Les pièces musicales, elles aussi, accentuent le décalage avec l’œuvre de Büchner. On retrouve avec plaisir des mélodies suisses alémaniques issues du répertoire traditionnel, comme on peut en entendre dans les bals et les Stubete (réunions de musicien-nes qui improvisent ensemble sur du répertoire partagé). Quelques airs classiques (dont un extrait du Requiem de Gabriel Fauré), une chanson sicilienne, des improvisations jazz… sans oublier une reprise tout en humour de Lueget vo Berg und Tal, chant composé autour de 1820 par Ferdinand Huber (1791-1863) sur un texte de Josef Antone Henne (1798-1870). Autour d’un verre de schnaps, les trois amis de Lenz chantent cette complainte mélancolique qui rend compte des beautés de la montagne, lorsque le soleil se couche… rythmant le tout de leurs lampées et verres entrechoqués ! Hilarant – surtout pour celles et ceux dans le public qui connaissaient les paroles… ! 

Et la lumière fut 

Enfin, dernière actrice incontournable de Un Requiem alpestre, la lumière – dont le traitement achève de décaler Lenz de l’Alsace à la Suisse. Tantôt dorée comme un crépuscule sur l’alpe, tantôt blanche comme un jour de grande neige, la lumière exprime tour à tour la voix de Dieu (lorsqu’elle éclaire le héros depuis d’immenses projecteurs suspendus au-dessus du public), le recueillement des trois amis (en devenant plus douce, plus intime) ou les peurs enfouies de Lenz (avec des teintes froides, presque métallique). Lorsque s’y ajoute une fumée sortie des rideaux noirs de l’arrière-scène, il n’en faut pas davantage pour imaginer que l’on est sur un coteau perdu dans la brume… dans un presbytère réchauffé par une cheminée… ou au fond d’une église où s’envole des volutes d’encens. 

Un Requiem alpestre, c’est une pièce qui ne laisse pas indemne, une pièce qui ramène à des choses essentielles – la vie, la mort… et, quelque part entre les deux, la montagne.  

Magali Bossi  

Infos pratiques : 

Un Requiem alpestre, d’après Lenz de Georg Büchner, du 5 au 14 mars 2026 aux Scènes du Grütli (Scène du Haut).  

Mise en scène : Olivia Seigne 

Avec Daniele Pintaudi (conception, jeu et harmonium), Valentin Faivre (trompette, cor des alpes et jeu) et Thomas Jeker (contrebasse, audio design et jeu) 

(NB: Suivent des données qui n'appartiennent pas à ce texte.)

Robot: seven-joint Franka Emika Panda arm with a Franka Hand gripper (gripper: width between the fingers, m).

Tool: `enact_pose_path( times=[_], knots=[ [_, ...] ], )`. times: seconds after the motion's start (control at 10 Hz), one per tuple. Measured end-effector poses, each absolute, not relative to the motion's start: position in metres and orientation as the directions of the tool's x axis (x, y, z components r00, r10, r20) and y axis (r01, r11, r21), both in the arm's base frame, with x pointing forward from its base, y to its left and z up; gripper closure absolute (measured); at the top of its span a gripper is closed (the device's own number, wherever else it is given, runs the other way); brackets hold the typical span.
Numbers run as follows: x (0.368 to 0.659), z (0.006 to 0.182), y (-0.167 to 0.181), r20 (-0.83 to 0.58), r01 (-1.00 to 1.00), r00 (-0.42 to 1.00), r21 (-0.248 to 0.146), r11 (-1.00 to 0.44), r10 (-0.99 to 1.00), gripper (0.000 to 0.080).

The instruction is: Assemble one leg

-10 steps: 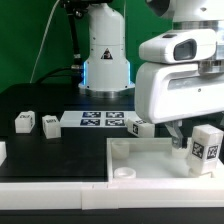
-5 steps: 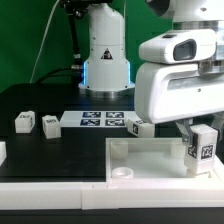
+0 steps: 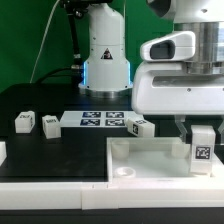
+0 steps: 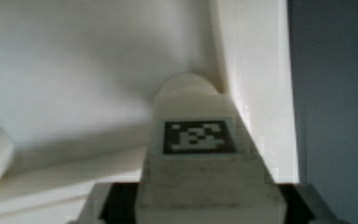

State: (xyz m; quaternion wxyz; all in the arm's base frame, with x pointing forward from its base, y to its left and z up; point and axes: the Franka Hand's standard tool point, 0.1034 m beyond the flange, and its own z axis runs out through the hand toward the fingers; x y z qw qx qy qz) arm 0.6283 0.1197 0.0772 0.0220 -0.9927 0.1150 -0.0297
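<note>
My gripper (image 3: 198,127) is shut on a leg (image 3: 202,148), a small white post with a black-and-white tag on its face. It holds the leg upright over the corner of the large white panel (image 3: 150,158) at the exterior view's right. In the wrist view the leg (image 4: 201,150) stands between my dark fingers (image 4: 112,202), its far end close to the panel's raised rim (image 4: 220,45). Whether the leg touches the panel I cannot tell. Three more legs lie on the black table: two at the exterior view's left (image 3: 23,122) (image 3: 50,125) and one by the marker board (image 3: 139,127).
The marker board (image 3: 100,120) lies on the table behind the panel. The robot's white base (image 3: 104,50) stands at the back. Another white part (image 3: 2,151) shows at the exterior view's left edge. A round boss (image 3: 123,172) sits in the panel's near corner.
The gripper has turned the held leg from tilted to upright and lowered it slightly over the panel's corner at the exterior view's right. The other legs have not moved.
</note>
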Motion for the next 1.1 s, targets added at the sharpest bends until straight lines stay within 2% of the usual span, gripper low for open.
enact_pose_path(
  times=[0.2,0.5,0.6,0.8,0.9,1.0,1.1],
  knots=[
    [0.6279,0.0766,0.1186,0.044,-0.472,0.879,-0.061,-0.879,-0.475,0.0508],
    [0.6282,0.0761,0.1164,0.004,-0.771,0.634,-0.084,-0.632,-0.774,0.0508],
    [0.6281,0.0762,0.1161,-0.003,-0.816,0.575,-0.084,-0.573,-0.818,0.0508],
    [0.6279,0.0761,0.1166,-0.003,-0.807,0.587,-0.084,-0.585,-0.809,0.0502],
    [0.6281,0.0767,0.1182,0.005,-0.762,0.644,-0.084,-0.642,-0.765,0.025],
    [0.6279,0.0771,0.1205,0.012,-0.712,0.699,-0.083,-0.697,-0.715,0.025],
    [0.6271,0.0768,0.1236,0.025,-0.604,0.794,-0.079,-0.793,-0.607,0.0181]
  ],
)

https://grutli.ch/spectacle/un-requiem-alpestre 

Photos : © Heidi Arens 

Magali Bossi

Magali Bossi est née à la fin du millénaire passé. Elle aime le thé et les orages, déteste les endives et a une passion pour les petits bols japonais. Présidente de l’association La Pépinière, elle est responsable de son pôle Littérature. Docteure en lettres (UNIGE), elle partage son temps entre un livre, un accordéon - et beaucoup, beaucoup d’écriture.